13. Conclusion: 1. In the novel, there are two Code heroes: • One is the old waiter who has found the life’s meaninglessness, but he still lives as before, that means he is seeking to master the code with the honesty, the discipline, and the restraint. He is having a life full of tension and battle; the world is in chaos; man is always fighting desperately a losing battle. However, though life is but a losing battle, it is a struggle man can dominate in such a way that loss becomes dignity; man can be physically destroyed but never defeated spiritually.
The other code hero is the old, deaf man who survives in one terrible world, no love, no sympathy, but he is still live in the world, this is the attitude to life, this is a kind of grace under pressure.
2. This story is filled with images of despair. The contrasts between light and dark, youth and age are harsh and well defined. The reader leaves the story with a feeling that there is no escape from the depression of the winter years of life. Perhaps it is Hemingway’s own terror of old age and infirmity that he is trying to communicate to the reader.
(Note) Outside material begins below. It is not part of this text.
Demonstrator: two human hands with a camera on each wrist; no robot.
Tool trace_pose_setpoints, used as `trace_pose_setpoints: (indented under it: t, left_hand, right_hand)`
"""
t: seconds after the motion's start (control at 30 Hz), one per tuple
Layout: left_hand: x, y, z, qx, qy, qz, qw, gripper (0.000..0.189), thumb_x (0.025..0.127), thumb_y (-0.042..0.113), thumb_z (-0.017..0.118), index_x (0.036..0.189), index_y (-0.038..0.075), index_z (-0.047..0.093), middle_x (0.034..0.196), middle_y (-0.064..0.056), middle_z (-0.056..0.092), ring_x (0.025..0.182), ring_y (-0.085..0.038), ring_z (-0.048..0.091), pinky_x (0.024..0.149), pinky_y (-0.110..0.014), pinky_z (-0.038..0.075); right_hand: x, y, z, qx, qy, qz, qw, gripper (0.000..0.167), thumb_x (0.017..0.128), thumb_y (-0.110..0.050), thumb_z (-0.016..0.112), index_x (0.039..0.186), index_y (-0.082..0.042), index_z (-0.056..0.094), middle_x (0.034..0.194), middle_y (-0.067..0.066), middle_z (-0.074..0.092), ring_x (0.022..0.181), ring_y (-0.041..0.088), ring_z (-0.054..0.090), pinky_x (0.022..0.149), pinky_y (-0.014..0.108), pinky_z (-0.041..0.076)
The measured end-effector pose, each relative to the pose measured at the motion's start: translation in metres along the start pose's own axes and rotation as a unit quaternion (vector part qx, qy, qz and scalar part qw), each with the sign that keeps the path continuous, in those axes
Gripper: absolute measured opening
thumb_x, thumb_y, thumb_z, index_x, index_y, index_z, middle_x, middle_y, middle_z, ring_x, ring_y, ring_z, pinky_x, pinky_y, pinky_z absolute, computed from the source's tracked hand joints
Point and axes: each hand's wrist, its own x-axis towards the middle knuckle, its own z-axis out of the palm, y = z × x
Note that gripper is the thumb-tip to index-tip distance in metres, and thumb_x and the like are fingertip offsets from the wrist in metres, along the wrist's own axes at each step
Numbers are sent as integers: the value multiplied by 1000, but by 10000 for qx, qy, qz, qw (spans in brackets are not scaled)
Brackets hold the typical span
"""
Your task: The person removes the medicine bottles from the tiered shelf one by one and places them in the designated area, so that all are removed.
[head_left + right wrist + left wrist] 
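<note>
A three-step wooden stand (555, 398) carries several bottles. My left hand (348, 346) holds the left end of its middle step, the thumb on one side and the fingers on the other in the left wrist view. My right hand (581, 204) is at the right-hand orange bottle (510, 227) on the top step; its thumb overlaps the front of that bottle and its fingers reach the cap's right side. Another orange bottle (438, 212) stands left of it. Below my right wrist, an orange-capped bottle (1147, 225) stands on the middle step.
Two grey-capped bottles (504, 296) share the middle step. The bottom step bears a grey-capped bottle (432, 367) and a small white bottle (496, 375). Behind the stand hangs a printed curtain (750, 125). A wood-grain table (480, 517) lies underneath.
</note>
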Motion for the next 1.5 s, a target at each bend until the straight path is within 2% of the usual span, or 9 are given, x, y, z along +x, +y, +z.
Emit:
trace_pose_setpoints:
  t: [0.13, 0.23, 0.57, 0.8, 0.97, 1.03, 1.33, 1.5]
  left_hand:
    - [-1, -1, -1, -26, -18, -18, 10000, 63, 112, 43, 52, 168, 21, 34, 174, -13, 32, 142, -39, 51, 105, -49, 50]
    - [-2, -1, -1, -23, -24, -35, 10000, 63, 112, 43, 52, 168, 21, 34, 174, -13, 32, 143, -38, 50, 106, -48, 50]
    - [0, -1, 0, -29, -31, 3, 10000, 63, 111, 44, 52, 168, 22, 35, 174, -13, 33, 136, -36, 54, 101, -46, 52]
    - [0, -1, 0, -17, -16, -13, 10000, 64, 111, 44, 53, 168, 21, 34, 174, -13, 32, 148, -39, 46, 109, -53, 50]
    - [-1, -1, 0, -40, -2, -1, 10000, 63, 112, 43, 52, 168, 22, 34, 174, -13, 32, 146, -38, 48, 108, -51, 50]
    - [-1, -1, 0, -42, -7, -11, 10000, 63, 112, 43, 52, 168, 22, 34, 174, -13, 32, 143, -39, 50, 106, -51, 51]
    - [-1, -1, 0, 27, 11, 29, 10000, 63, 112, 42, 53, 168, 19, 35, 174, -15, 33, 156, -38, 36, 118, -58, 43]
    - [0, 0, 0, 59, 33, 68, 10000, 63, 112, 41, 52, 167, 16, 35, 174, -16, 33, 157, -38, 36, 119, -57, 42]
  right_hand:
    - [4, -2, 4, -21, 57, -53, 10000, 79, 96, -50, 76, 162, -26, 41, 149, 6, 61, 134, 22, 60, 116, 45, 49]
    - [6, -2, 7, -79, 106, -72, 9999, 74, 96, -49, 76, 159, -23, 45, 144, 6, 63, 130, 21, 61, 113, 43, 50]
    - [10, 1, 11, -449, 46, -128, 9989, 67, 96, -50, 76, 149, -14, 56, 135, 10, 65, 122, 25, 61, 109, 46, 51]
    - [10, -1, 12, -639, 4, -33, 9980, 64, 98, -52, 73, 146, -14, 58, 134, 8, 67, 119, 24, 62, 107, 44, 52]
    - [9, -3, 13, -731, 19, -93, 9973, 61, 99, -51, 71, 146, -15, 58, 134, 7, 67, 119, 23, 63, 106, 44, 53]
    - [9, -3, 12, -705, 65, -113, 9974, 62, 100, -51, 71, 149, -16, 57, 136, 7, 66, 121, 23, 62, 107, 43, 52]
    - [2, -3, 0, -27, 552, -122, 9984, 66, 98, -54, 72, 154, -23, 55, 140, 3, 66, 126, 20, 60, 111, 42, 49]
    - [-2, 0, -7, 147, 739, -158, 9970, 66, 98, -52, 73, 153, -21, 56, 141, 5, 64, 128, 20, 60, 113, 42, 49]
3. The reflection of Hemingway’s iceberg theory. Literally, the story is about • A . The pains of old age suffered: the depression– the realization of futility of life; the loneliness– the consciousness of object of scorn; the nothing of life– desperate of emptiness. • B. The selfishness and lack of sympathy. • Philosophically, the story is about the meaninglessness of human life, and the nothingness and insignificance of the very existence of mankind of pessimistic. Anyway, the younger waiter here turns out to be quite naive and in-experienced, having no idea about one’s entire life, while the old waiter is attaining some true understanding of life’s meaning.
Man is often troubled by the question of his own existence. Existentialism is a subjective philosophy that is centered upon the examination of man’s existence, emphasizing the liberation, responsibility, and usually the solitude of individual. In focus on individuals finding a reason for living with themselves. The philosophy forces the man to make choices for himself. On the premise前提, that is nothing preordained (预定的), there is no fate. Man must find the truth in his existence.